Заправочно-дренажная мачта отведена. Предполетная проверка бортовых систем. Шестидесятисекундная готовность. Система разрешения запуска поворачивает ключ на старт. Тридцатисекундная готовность. Отвод жидкого кислорода завершен, дренажные клапаны закрыты. Десять секунд. Проверка системы зажигания. Девять, восемь, семь. Подача топлива в главный двигатель. Шесть, пять, четыре. Зажигание главного двигателя. Три, два, один, старт…
Что дальше? – спрашиваю я.
Все. Отрыв.
Что еще?
Плохо видно, не резко. Корабль в полете, высота и скорость растут, но резкость не наводится, я не могу.
Мы видим, как самолет исчезает в необъятной синеве неба – взмывает в вышину, летит и тает, летит все дальше и дальше в небо, уже тронутое легкой дымкой облаков. Скоро самолет будет пролетать над безлюдными городами, над равнинами, над бесконечными раковыми опухолями промышленных зон, над реками и лесами. Микрофонная удочка мужа все еще уставлена вверх, можно подумать, здесь еще осталось что записывать. Конец всему, настоящий конец никогда не наступает с последним поворотом ключа, с внезапно захлопнутой дверью, он больше сродни атмосферному изменению, облакам, заволакивающим небо тучам – он скорее как протяжный стон, чем как резкий хлопок.
Сколько уже времени я ломаю голову, что сказать нашим детям, как преподнести им историю. А сейчас, пока я слушаю, как мальчик описывает этот момент, историю всего, что мы видим своими глазами и как мы видим все это через его восприятие, во мне постепенно зарождается и крепнет ясность. Ясность, что эта история переживет нас в той версии, в какой видится мальчику, что она сохранится и будет передана дальше в его пересказе. Это ему потом пересказывать нашу историю, как мы однажды были семьей, как пересказывать и все другие истории, в том числе о потерянных детях. Он все понял куда лучше меня и лучше остальных. Он слушал все, он смотрел на все – в прямом смысле, сосредоточенно, раздумчиво, – и мало-помалу его ум сорганизовал весь окружающий нас хаос в стройный мир.

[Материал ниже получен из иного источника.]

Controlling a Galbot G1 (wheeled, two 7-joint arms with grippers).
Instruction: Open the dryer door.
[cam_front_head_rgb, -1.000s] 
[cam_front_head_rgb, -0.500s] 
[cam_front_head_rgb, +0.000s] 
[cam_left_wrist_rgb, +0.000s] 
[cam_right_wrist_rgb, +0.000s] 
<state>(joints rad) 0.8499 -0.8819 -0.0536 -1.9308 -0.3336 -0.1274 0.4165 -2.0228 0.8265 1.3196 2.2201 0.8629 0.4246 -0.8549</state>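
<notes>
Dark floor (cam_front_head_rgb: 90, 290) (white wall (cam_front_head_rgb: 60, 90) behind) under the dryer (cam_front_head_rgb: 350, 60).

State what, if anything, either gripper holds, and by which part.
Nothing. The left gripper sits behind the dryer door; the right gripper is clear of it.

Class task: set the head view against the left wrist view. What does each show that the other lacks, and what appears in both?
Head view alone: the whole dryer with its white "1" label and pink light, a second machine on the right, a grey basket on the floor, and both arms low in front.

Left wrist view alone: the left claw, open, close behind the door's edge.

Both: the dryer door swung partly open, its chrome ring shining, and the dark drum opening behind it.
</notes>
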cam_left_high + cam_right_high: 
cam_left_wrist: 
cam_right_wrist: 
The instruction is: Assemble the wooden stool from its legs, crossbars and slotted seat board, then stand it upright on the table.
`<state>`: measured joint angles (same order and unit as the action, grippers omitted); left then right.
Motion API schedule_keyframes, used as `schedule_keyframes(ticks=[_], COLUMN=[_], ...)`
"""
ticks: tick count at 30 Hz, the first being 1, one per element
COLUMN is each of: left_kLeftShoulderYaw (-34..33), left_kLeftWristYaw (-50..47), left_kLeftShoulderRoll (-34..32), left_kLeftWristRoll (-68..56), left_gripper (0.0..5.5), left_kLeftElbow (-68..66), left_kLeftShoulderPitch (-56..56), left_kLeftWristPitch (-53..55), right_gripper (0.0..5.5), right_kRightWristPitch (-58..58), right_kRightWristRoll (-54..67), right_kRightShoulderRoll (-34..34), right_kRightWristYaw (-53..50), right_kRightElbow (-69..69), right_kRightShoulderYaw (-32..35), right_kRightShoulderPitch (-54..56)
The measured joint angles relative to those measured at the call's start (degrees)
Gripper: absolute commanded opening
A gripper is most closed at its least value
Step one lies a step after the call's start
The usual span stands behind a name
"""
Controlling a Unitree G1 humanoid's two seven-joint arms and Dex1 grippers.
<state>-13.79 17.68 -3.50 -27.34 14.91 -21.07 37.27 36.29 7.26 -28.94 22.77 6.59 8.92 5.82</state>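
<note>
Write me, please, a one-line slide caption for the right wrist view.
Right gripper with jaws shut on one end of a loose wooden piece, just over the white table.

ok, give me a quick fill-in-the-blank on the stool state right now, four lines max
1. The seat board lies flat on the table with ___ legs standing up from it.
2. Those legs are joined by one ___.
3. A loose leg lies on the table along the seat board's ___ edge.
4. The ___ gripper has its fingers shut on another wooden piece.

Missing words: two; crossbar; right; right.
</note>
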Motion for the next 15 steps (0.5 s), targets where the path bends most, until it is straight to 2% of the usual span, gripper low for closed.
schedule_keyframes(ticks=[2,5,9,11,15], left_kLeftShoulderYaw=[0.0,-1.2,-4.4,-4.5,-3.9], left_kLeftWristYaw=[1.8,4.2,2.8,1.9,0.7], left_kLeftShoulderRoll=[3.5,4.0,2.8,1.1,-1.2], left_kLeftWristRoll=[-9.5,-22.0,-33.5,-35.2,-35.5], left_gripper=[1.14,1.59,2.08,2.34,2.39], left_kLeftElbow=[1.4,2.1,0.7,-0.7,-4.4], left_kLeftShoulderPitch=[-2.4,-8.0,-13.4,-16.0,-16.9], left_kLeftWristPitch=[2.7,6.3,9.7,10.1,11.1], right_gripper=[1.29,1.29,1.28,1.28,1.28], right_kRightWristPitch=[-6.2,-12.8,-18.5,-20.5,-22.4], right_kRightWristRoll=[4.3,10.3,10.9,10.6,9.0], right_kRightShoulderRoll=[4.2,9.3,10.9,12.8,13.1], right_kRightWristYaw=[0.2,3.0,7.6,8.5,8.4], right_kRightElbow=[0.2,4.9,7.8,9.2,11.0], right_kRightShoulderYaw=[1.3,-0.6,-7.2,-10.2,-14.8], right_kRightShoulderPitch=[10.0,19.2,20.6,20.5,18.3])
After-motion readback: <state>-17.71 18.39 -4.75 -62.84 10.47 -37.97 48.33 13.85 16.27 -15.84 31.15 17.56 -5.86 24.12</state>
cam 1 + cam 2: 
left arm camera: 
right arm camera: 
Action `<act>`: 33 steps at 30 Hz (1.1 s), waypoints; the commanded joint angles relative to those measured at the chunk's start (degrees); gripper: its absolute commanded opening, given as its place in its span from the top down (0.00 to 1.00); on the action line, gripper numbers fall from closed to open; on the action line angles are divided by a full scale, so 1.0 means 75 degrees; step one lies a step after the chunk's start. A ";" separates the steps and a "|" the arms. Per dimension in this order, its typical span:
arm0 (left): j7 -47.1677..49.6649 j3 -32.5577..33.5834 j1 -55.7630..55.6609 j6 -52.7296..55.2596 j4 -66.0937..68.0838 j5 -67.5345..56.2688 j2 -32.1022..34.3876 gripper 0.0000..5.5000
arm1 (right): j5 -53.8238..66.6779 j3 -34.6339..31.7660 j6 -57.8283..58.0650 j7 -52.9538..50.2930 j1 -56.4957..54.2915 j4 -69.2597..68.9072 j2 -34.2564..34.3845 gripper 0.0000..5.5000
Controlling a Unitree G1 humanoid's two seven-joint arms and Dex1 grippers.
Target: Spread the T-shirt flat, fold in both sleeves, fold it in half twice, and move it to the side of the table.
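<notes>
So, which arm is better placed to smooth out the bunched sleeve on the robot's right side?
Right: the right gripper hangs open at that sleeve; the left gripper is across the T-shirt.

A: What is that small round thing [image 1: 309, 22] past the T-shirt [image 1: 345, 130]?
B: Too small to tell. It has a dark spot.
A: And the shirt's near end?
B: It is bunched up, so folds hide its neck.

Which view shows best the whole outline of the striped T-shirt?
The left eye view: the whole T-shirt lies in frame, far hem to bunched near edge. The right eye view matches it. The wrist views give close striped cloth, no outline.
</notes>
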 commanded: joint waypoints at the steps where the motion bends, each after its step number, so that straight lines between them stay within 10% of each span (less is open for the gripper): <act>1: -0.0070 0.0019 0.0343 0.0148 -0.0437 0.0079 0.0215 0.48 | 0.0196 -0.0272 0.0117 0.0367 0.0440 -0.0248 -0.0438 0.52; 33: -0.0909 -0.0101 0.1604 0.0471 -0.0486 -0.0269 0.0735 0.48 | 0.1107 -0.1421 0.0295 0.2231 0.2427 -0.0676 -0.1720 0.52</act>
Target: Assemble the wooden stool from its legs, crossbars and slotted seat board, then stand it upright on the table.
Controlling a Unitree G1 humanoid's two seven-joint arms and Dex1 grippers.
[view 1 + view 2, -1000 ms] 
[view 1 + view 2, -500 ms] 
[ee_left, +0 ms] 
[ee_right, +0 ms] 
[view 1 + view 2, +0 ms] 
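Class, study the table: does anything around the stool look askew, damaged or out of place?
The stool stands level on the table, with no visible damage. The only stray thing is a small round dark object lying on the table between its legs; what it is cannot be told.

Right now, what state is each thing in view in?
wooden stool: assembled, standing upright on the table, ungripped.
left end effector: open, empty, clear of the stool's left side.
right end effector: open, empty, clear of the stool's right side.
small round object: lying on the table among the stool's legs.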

Единственное, что родители могут дать своим детям, так это крупицы знания: обрезать ногти надо вот так, вот что такое истинная теплота объятий, волосы распутывать надо вот так, а вот так я тебя люблю. Дети же взамен дают своим родителям нечто менее конкретное, но в то же время намного большее и долгоиграющее, своего рода кураж, стимул объять жизнь целиком, самим познать ее и тогда уже попытаться растолковать ее детям, передать им знание жизни «с принятием и без враждебности», как написал однажды Джеймс Болдуин[82]
, но также с определенной яростью и неукротимостью. Дети принуждают родителей выбираться в мир, искать конкретный импульс, горящий взгляд, ритм, правильный способ рассказывать истории, зная, что ничего-то истории не исправляют и никого не спасают, но, возможно, делают мир более многогранным и одновременно терпимым. А иногда, хотя бы иногда, более прекрасным. Истории – это способ вычитать будущее из прошлого, единственное, что помогает, обернувшись назад, обрести ясность.Мальчик по-прежнему шарит своим биноклем в опустевшем небе. И тогда я снова спрашиваю его, на сей раз шепотом:
Наземный контроль, что еще видите?
Часть II. Реконструкция
Депортации
Вызываю майора Тома.
Проверка связи. Раз, два, три.
Вызывает наземный контроль. Делай как я, майор Том!
Это история нас с тобой и потерянных детей, от начала до конца, и я буду рассказывать ее тебе, Мемфис.
Мы были там, а потерянные дети сели в самолет и исчезли в небе. Я их искал в мой бинокль, но ничего больше не увидел и маме так и сказал. Ты тоже мало что увидишь на снимке, который я сделал перед тем, как самолет взлетел. А важные вещи, которые тогда случились, они случились уже после того, как я сделал снимок, уже когда он проявлялся в темноте, внутри маленькой красной книжки, где я храню свои снимки, внутри коробки, а коробка была в машине, где ты тогда спала.